#### [ASSIGNED TASK]
From the first line of the data through the line containing "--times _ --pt", return each line exactly.

(DATA FOR THIS TASK Opens)

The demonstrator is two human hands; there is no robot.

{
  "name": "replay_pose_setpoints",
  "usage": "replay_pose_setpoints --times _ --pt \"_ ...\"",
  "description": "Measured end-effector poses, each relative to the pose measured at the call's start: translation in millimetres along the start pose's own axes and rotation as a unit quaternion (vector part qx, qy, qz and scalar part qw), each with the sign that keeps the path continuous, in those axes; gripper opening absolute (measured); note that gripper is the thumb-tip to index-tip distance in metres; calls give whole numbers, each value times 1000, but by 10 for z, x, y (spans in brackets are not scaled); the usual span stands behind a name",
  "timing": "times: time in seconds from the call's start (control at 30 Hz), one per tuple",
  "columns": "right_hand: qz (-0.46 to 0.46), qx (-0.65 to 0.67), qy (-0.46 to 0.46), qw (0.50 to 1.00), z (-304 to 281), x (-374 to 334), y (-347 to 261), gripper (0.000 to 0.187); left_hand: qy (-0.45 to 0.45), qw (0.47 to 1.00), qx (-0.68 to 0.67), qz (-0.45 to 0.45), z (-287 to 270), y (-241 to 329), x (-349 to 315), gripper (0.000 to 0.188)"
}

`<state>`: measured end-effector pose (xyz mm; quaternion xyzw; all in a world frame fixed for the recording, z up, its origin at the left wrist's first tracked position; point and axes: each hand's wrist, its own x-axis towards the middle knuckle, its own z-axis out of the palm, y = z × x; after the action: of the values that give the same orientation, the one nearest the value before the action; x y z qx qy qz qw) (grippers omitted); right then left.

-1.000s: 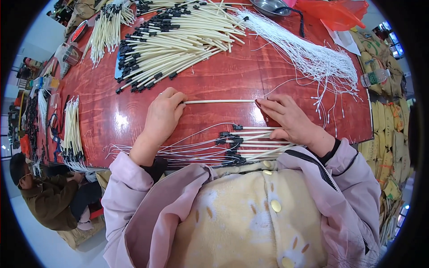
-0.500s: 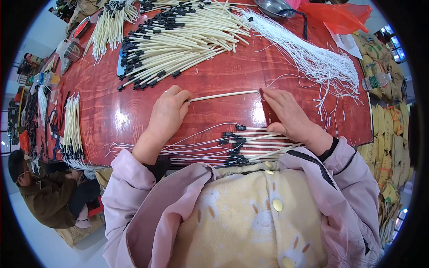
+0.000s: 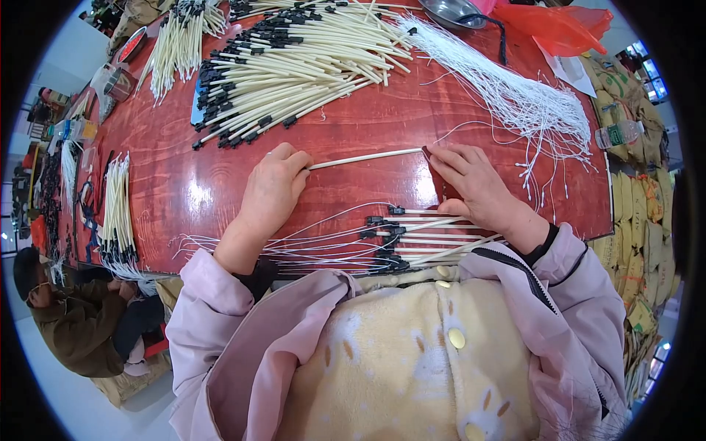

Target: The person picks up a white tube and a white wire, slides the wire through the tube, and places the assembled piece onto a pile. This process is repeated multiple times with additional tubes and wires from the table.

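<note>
A slim cream tube (image 3: 365, 158) spans the gap between my hands above the red table. My left hand (image 3: 277, 184) is closed, pinching its left end; the fingers hide that tip. At the other end, my right hand (image 3: 474, 184) keeps its fingertips together where a thin white string (image 3: 471, 123) meets the tube; the exact grip is partly hidden, and the thumb lies apart, lower down. Close to my body rest several tubes with black clips (image 3: 384, 235), white strings trailing left from them. Part of this group sits under my right hand and sleeve.
A large pile of black-clipped tubes (image 3: 309, 62) lies at the back of the red table (image 3: 162, 191). White strings (image 3: 507, 88) spread at back right, near a metal bowl (image 3: 454, 10) and red plastic bag (image 3: 555, 28). Another person (image 3: 81, 323) sits at left.
Both hands have shifted very slightly left with the tube still between them. The other things stay where they were.
</note>
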<state>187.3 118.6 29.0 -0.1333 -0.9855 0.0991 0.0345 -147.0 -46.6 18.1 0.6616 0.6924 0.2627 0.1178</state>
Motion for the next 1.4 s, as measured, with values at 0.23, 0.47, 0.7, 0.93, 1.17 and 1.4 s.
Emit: replay_pose_setpoints --times 0.23,0.47,0.7,0.93,1.17,1.4 --pt "-2 -17 -29 999 -40 8 62 93 -11 1000 1 7 -52 -49 5 14" --pt "10 40 -64 997 -89 28 103 97 -26 1000 13 6 -42 -43 43 13" --pt "-8 52 -21 998 69 49 98 99 -17 999 13 25 61 8 119 10" --pt "7 26 28 999 107 51 133 95 14 998 -61 -2 47 5 125 9" --pt "27 -42 116 992 39 431 -26 69 11 996 -62 57 94 42 75 9" --pt "-52 -73 118 989 199 613 -125 18 -15 994 -77 78 104 213 -11 14"
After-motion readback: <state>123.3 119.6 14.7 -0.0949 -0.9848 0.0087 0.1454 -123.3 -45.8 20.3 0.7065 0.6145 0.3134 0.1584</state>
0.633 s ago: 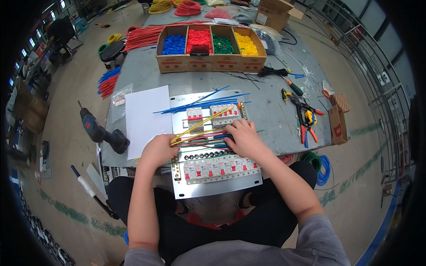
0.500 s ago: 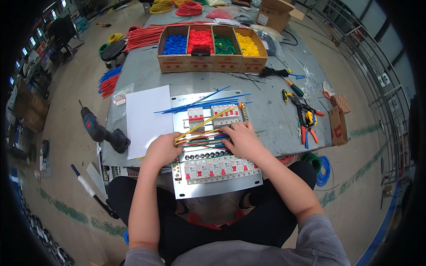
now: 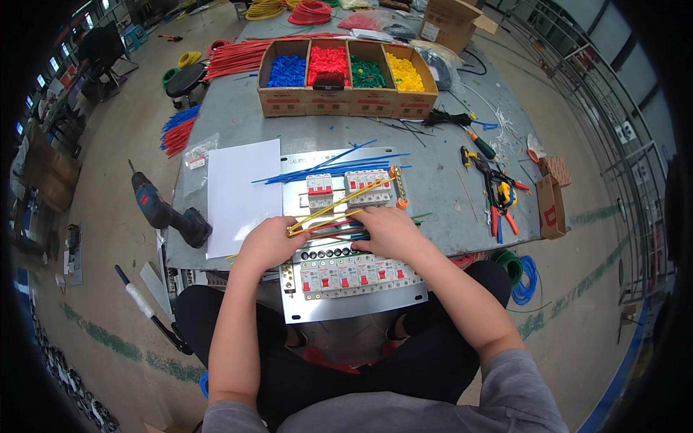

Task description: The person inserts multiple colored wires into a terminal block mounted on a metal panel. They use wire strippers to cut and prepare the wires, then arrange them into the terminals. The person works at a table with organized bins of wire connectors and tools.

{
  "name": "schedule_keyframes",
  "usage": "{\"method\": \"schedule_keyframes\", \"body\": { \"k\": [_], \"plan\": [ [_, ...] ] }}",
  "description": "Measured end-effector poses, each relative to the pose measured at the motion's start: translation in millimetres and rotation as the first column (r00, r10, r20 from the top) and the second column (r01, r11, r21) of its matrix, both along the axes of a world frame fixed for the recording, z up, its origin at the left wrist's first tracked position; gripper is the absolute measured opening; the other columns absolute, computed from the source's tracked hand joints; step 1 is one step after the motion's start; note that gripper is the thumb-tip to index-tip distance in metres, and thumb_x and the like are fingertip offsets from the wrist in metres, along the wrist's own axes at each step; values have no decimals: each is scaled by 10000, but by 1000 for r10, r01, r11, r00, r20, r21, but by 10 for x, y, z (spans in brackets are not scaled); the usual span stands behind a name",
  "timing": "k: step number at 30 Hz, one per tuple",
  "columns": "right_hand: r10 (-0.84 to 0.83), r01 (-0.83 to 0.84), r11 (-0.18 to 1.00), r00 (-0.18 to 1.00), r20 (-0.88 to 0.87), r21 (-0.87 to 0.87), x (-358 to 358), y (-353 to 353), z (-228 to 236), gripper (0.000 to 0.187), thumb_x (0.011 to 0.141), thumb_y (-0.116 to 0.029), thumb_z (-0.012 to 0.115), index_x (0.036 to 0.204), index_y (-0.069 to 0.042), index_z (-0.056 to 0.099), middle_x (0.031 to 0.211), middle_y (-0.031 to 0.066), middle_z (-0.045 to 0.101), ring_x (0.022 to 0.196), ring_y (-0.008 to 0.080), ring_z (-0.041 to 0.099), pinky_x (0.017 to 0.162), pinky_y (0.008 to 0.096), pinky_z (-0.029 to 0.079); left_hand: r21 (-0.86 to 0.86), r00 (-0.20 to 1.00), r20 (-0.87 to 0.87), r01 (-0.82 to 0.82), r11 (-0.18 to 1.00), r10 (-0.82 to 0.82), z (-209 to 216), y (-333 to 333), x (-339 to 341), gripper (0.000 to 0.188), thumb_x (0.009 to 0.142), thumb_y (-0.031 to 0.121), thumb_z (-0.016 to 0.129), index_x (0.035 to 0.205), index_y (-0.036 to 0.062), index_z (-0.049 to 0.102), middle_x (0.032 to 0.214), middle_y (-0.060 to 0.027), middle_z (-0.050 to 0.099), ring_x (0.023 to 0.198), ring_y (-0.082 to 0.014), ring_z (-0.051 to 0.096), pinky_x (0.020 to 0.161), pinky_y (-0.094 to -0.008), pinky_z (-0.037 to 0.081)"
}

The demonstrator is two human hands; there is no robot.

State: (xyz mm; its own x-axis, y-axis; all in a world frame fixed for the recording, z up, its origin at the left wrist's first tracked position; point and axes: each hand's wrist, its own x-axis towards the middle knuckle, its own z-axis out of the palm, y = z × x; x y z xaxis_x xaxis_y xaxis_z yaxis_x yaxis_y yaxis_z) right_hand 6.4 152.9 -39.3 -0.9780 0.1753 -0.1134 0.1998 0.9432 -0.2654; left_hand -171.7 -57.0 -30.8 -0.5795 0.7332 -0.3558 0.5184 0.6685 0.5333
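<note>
A silver metal mounting plate lies at the table's near edge, overhanging my lap. My left hand is closed around the left part of a bundle of coloured wires, mostly red, green and blue. On the right part of that bundle my right hand is closed, fingers curled over it. Yellow wires slant from the left hand up to the plate's right side. A row of circuit breakers runs along the near part, below the hands. Further breakers sit beyond them, with loose blue wires behind.
White paper and a cordless drill lie left. A divided cardboard box of coloured caps stands at the back. Pliers and wire strippers are at right, by a small open carton. Red wires are at far left.
My hands have come a little closer together over the bundle. The right thumb has shifted left and toward me.
</note>
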Motion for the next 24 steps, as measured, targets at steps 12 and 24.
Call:
{"method": "schedule_keyframes", "body": {
  "k": [12,24],
  "plan": [
    [62,-62,998,998,-3,-9,-223,-91,-105,323,854,-319,785,1053,-84,688,930,111,752,913,322,735,778,454,582,207,973,195,-167,964,127,82,-233,-212,419,969,368,698,996,-49,733,674,-50,611,644,-134,530,631,-342,454],
    [128,-129,992,991,42,5,-486,-206,-90,207,879,-252,728,1003,-87,751,896,103,743,885,324,729,780,465,585,421,915,313,-374,826,255,90,-336,-374,375,1015,334,662,952,-26,743,697,35,530,660,-65,427,599,-294,351]
  ]
}}
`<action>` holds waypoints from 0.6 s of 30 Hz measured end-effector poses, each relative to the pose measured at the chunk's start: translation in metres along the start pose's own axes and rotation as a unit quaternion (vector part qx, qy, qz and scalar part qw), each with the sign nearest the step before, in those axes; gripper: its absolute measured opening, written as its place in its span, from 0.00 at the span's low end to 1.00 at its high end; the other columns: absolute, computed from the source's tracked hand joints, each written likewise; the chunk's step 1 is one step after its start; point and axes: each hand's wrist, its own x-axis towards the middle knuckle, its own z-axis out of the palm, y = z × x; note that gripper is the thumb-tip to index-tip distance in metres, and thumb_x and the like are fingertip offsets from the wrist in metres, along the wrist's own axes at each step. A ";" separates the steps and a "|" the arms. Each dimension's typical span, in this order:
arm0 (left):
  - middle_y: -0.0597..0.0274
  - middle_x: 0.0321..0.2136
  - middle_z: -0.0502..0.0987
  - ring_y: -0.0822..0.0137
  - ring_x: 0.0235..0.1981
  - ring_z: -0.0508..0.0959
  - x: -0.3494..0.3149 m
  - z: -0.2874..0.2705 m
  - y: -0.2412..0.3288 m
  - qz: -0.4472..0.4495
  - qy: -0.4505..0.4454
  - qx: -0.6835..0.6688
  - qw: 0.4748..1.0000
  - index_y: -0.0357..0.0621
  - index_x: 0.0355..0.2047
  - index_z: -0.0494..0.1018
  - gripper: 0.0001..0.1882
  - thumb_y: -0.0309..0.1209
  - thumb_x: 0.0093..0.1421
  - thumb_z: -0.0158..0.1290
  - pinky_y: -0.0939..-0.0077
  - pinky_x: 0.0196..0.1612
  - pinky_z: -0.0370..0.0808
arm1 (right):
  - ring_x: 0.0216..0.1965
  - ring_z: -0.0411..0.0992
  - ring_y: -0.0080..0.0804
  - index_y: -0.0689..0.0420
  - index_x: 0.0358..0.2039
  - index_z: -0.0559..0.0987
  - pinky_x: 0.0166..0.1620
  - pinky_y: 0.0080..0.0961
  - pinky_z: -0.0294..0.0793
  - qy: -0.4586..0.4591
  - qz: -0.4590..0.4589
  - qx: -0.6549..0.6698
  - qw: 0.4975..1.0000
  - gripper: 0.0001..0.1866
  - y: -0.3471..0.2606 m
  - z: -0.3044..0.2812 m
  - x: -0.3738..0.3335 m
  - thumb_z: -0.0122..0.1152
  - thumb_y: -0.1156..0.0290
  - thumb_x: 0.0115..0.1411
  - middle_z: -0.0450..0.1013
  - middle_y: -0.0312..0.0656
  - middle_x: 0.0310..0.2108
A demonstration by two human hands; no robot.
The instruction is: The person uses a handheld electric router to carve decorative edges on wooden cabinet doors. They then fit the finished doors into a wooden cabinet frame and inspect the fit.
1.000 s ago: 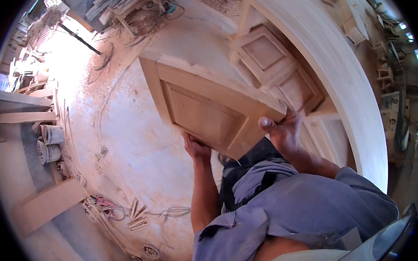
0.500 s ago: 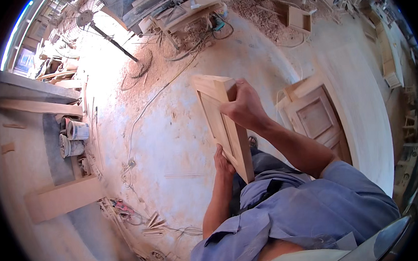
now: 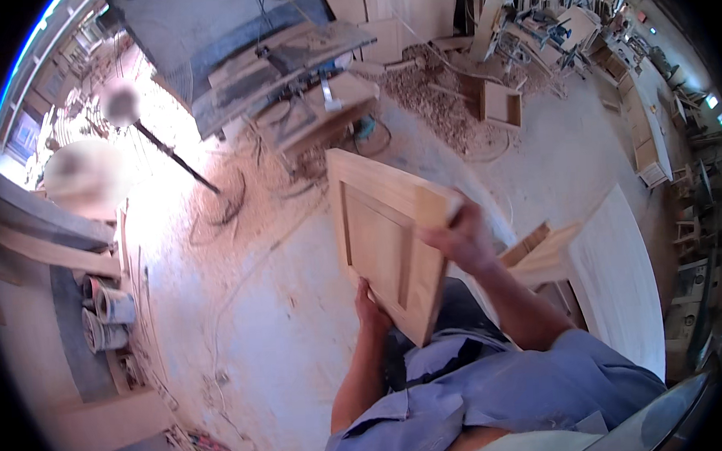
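A pale wooden cabinet door [image 3: 382, 232] with a recessed centre panel is held up in front of my body, tilted, its panelled face turned to the left. My right hand [image 3: 464, 236] grips its upper right corner, fingers wrapped over the edge and slightly blurred. Lower down, my left hand [image 3: 371, 311] holds the bottom left edge, the thumb lying against the front face; the other fingers are hidden behind the wood. The door's lower corner hangs close to my shirt.
A saw table [image 3: 288, 82] stands ahead amid wood shavings [image 3: 432, 99]. A floor fan [image 3: 173, 154] is at the far left, with buckets [image 3: 108, 312] nearer. A cable runs along the dusty floor. At my right is a white-topped bench [image 3: 620, 269] by a wooden frame; an open box [image 3: 502, 106] lies beyond.
The view has tipped up and shows more of the far workshop. The door has turned so more of its panelled face shows. Both hands keep their hold.
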 end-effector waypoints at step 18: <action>0.59 0.51 0.76 0.66 0.50 0.76 0.247 0.276 0.093 0.052 -0.182 0.351 0.917 0.41 0.62 0.66 0.24 0.37 0.69 0.50 0.70 0.53 0.75 | 0.49 0.75 0.30 0.70 0.60 0.68 0.53 0.29 0.75 0.011 0.230 0.121 0.965 0.45 0.092 -0.275 0.235 0.76 0.63 0.44 0.75 0.43 0.50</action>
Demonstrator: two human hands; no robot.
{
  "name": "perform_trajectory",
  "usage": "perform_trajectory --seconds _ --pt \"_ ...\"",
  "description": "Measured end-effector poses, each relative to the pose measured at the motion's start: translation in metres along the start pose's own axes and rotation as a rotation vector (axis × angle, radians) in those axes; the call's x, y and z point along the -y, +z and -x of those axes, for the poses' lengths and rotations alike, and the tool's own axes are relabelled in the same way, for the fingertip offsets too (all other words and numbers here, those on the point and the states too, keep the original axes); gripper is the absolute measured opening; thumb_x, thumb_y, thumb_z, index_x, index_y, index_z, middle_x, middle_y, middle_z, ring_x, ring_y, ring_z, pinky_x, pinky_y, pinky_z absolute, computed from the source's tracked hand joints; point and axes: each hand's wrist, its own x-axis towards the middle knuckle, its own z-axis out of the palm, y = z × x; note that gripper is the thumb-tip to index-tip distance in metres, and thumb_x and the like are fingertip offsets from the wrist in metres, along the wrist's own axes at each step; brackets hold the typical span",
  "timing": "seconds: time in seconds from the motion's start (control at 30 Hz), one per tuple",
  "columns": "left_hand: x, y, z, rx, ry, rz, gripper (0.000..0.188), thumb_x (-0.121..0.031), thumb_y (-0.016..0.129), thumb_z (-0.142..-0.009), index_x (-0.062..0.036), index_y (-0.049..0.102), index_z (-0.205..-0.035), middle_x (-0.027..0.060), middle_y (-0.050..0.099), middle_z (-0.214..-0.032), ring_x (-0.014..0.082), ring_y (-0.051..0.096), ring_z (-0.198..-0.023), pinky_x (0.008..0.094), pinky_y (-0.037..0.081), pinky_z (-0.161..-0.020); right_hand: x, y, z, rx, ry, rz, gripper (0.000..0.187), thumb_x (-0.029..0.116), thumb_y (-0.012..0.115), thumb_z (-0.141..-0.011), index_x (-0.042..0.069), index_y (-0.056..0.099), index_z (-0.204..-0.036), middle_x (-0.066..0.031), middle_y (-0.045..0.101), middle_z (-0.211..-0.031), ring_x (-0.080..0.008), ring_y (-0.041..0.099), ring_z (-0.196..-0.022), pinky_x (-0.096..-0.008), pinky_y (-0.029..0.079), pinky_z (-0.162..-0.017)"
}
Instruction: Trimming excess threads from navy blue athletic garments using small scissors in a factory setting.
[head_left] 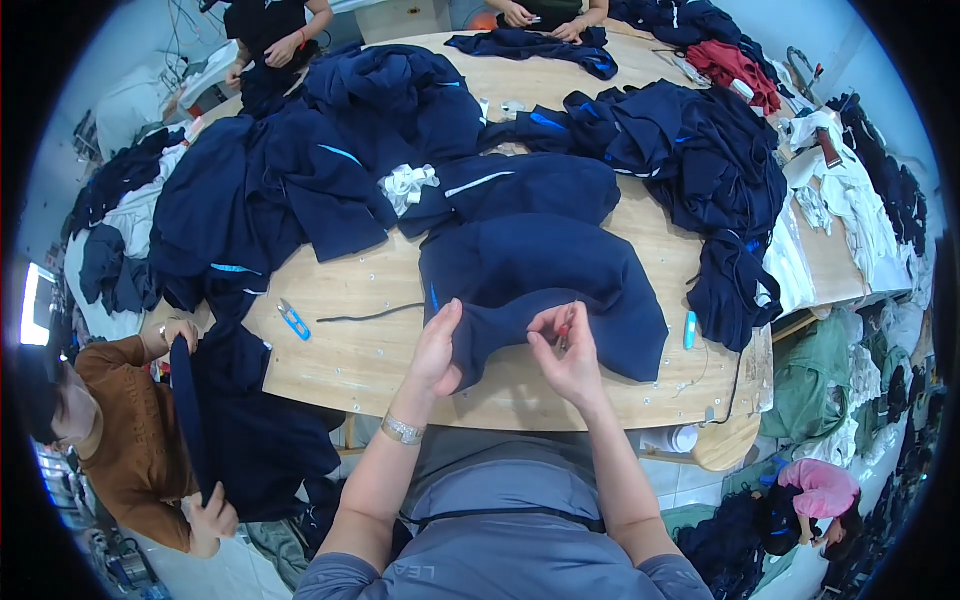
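A navy blue garment (560, 260) is spread on the table in front of me, its near edge bunched up between my hands. My left hand (436, 348) grips the garment's left side, fingers partly hidden by the cloth. In my right hand (568, 355), close to the cloth's raised edge, is a small red tool that looks like thread snips (566, 332); the fingers cover most of it. A dark cord (370, 312) lies on the table left of the garment. Blue-handled thread snips (293, 319) rest farther left.
Piles of navy garments (270, 180) cover the table's far side, with a bundle of white tape (408, 187) among them. A small blue tool (690, 330) lies at right. A co-worker in brown (130, 430) handles navy cloth at left; others work across the table.
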Motion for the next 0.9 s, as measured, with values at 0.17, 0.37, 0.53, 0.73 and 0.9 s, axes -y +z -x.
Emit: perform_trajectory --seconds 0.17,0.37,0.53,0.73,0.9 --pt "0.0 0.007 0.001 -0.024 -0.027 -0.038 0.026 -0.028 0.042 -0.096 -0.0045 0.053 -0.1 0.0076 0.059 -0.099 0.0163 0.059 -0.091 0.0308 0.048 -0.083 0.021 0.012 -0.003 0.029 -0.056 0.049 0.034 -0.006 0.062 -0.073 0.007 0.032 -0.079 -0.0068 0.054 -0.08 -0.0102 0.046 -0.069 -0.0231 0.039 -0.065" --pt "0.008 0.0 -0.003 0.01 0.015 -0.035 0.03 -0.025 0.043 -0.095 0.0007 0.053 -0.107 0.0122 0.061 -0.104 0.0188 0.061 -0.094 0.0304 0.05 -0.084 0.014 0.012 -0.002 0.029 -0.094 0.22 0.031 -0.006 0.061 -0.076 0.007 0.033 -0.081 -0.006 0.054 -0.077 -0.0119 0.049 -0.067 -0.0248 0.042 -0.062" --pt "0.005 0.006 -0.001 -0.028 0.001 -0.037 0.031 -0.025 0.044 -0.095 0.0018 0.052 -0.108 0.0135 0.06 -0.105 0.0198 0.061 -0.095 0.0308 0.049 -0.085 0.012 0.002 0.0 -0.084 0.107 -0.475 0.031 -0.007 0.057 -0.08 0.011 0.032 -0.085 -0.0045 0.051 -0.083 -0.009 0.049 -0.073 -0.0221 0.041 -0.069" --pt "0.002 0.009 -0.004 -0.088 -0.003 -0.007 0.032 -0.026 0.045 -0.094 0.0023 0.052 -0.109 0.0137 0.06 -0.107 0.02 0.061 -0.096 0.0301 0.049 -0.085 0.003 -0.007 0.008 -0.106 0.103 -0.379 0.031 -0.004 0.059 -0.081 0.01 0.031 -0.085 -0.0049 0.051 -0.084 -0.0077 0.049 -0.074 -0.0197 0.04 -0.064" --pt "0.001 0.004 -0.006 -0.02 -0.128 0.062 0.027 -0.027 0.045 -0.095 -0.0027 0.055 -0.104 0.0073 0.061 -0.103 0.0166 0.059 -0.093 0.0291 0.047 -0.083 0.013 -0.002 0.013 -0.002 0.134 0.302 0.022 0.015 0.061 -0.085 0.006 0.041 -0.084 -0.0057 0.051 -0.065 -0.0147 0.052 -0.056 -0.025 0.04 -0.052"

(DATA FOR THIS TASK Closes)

#### [YOUR SOLUTION]
The demonstrator is two human hands; there is no robot.

{
  "name": "replay_pose_setpoints",
  "usage": "replay_pose_setpoints --times _ --pt \"_ ...\"",

This exercise has been worked through to completion.